Just to be clear Jay, some of us certainly appreciate your posts. In contrast to some others on this thread, I think your concerns are totally legit. I have dogged the crap out of countless ropes over the years and I have never had an issue like you are showing. From my perspective, there is definitely something wrong with the ropes you have posted about and I for one appreciate the heads up.
Cheers.
Jay Samuelson · · Colorado · Joined Nov 2006 · Points: 1,896

cdec: maybe re-read the original posting, the third rope failed with a brand new quickdraw. I know it's really tempting to blame the carabiners, but it just wasn't the culprit. My personal opinion is it's not 'bad nylon' either, but probably a performance issue with Unicore bonding. Someone else mentioned the core and sheath ripping apart because the core can't slide inside the sheath and absorb impact, thats pretty much what I think is going on as well. As far as the beal rope is concerned it just wore out quickly and is a poor product in my opinion, but it wasnt destroyed in 20 minutes at least.

Mattm: I agree with you, there's no way in hell that rope companies can't trace the source material, spool and lot numbers of everything they produce.
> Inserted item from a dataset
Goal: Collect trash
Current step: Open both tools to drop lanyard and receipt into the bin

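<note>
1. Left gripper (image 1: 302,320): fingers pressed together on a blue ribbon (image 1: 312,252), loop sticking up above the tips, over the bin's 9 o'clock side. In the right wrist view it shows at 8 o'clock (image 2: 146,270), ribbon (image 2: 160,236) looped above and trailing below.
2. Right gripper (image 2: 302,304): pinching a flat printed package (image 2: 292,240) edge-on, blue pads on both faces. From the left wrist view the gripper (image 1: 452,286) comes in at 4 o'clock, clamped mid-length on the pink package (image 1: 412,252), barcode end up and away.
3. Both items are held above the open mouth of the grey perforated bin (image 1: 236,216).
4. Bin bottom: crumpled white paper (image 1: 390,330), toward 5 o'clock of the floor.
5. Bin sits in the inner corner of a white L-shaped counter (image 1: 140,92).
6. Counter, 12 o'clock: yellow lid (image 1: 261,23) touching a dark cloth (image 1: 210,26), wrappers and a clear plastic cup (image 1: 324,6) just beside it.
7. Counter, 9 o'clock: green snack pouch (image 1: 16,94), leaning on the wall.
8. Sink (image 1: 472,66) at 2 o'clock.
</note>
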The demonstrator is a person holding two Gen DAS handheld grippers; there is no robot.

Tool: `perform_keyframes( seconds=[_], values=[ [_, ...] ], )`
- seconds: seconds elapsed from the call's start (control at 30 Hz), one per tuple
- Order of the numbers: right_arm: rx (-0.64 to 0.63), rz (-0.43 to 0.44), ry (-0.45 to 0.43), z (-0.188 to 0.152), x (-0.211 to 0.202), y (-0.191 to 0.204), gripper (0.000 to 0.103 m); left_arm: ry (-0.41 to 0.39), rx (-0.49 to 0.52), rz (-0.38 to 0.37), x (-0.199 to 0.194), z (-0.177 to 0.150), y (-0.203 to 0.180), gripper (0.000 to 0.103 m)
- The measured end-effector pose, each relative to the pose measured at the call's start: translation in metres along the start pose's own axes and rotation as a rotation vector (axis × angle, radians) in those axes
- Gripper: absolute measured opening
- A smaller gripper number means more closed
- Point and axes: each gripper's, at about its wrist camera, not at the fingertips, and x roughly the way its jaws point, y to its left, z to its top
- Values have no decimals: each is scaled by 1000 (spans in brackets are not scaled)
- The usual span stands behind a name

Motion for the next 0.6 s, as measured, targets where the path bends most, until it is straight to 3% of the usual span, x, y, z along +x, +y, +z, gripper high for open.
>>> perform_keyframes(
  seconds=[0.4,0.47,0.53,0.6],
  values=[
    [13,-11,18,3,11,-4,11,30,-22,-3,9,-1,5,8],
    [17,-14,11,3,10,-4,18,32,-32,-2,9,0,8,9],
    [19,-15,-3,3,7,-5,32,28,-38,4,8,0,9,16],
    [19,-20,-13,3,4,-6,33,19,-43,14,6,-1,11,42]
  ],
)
And the communication issue is a real problem; I tried for months to inform Edelweiss, both directly and through their distributor, and got nowhere. I didn't want to publicly claim there was something wrong with Unicore ropes, I wanted them to investigate and find out for sure or not. Apparently they didn't want to do that.

J. Albers: Thanks, it's good to know some people appreciate the effort.

Ray Pinpillage · · West Egg · Joined Jul 2010 · Points: 180

If this is a problem with Uni-Core ropes why aren't there more reports of similar failures?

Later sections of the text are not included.